Exercise requirements ▸ Copy out exactly the line that contains "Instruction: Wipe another" and all lines following it to the end of the data.

Information given ▸

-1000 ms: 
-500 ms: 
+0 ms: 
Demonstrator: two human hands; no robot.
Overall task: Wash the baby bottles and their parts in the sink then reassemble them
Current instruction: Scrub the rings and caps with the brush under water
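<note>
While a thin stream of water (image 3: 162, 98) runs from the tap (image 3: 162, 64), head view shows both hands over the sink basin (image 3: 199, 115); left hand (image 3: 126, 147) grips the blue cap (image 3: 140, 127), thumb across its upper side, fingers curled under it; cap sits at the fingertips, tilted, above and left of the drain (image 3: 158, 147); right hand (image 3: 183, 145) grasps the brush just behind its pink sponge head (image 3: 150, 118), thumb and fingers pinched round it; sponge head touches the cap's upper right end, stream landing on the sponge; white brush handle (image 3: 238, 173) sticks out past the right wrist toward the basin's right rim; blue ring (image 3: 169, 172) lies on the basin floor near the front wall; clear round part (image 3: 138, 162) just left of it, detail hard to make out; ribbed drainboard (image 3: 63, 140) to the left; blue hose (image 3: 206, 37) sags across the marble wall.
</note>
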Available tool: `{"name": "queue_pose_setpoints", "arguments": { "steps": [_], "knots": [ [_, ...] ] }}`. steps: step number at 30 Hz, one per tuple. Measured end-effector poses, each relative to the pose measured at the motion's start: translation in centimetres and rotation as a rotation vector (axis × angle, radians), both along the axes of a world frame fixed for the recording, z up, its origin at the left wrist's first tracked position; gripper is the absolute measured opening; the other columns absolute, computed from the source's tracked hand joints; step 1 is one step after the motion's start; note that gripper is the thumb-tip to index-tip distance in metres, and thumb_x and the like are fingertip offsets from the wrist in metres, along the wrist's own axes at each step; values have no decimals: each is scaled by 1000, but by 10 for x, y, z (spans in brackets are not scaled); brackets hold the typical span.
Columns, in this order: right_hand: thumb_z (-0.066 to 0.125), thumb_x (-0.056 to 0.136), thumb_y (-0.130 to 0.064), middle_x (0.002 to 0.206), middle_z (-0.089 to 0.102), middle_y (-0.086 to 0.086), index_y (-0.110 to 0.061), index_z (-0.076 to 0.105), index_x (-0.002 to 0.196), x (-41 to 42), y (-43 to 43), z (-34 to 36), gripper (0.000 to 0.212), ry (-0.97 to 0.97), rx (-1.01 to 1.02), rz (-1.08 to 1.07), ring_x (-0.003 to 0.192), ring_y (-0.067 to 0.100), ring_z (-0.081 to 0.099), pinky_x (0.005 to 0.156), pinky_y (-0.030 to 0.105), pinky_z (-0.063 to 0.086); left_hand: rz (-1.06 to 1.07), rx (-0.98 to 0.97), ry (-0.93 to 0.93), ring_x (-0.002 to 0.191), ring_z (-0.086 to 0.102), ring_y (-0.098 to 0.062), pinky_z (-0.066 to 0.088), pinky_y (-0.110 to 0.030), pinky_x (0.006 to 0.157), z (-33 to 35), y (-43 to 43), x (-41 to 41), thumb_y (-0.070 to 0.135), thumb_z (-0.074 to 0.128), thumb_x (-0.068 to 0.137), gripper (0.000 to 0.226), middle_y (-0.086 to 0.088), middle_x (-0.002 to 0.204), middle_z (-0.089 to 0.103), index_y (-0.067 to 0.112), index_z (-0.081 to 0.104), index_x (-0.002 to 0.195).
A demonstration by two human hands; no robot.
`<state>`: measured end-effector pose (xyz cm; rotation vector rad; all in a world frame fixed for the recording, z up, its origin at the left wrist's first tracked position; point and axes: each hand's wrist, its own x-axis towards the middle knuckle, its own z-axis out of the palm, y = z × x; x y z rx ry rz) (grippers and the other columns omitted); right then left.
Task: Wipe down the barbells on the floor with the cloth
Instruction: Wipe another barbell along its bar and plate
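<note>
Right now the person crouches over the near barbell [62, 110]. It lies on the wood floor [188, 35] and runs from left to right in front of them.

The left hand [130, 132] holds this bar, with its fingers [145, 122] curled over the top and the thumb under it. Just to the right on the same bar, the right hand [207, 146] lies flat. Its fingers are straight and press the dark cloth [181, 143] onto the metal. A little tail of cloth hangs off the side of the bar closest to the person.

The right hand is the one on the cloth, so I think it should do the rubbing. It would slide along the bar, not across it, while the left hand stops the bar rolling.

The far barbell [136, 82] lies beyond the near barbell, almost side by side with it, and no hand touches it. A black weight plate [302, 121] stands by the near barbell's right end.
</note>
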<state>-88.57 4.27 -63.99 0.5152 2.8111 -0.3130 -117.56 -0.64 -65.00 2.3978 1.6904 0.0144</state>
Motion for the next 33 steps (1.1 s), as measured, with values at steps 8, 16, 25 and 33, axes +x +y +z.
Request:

The answer ▸
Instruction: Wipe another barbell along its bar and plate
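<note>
Right now the person crouches over the near barbell [62, 110]. It lies on the wood floor [188, 35] and runs from left to right in front of them.

The left hand [130, 132] holds this bar, with its fingers [145, 122] curled over the top and the thumb under it. Just to the right on the same bar, the right hand [207, 146] lies flat. Its fingers are straight and press the dark cloth [181, 143] onto the metal. A little tail of cloth hangs off the side of the bar closest to the person.

The right hand is the one on the cloth, so I think it should do the rubbing. It would slide along the bar, not across it, while the left hand stops the bar rolling.

The far barbell [136, 82] lies beyond the near barbell, almost side by side with it, and no hand touches it. A black weight plate [302, 121] stands by the near barbell's right end.
</note>
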<state>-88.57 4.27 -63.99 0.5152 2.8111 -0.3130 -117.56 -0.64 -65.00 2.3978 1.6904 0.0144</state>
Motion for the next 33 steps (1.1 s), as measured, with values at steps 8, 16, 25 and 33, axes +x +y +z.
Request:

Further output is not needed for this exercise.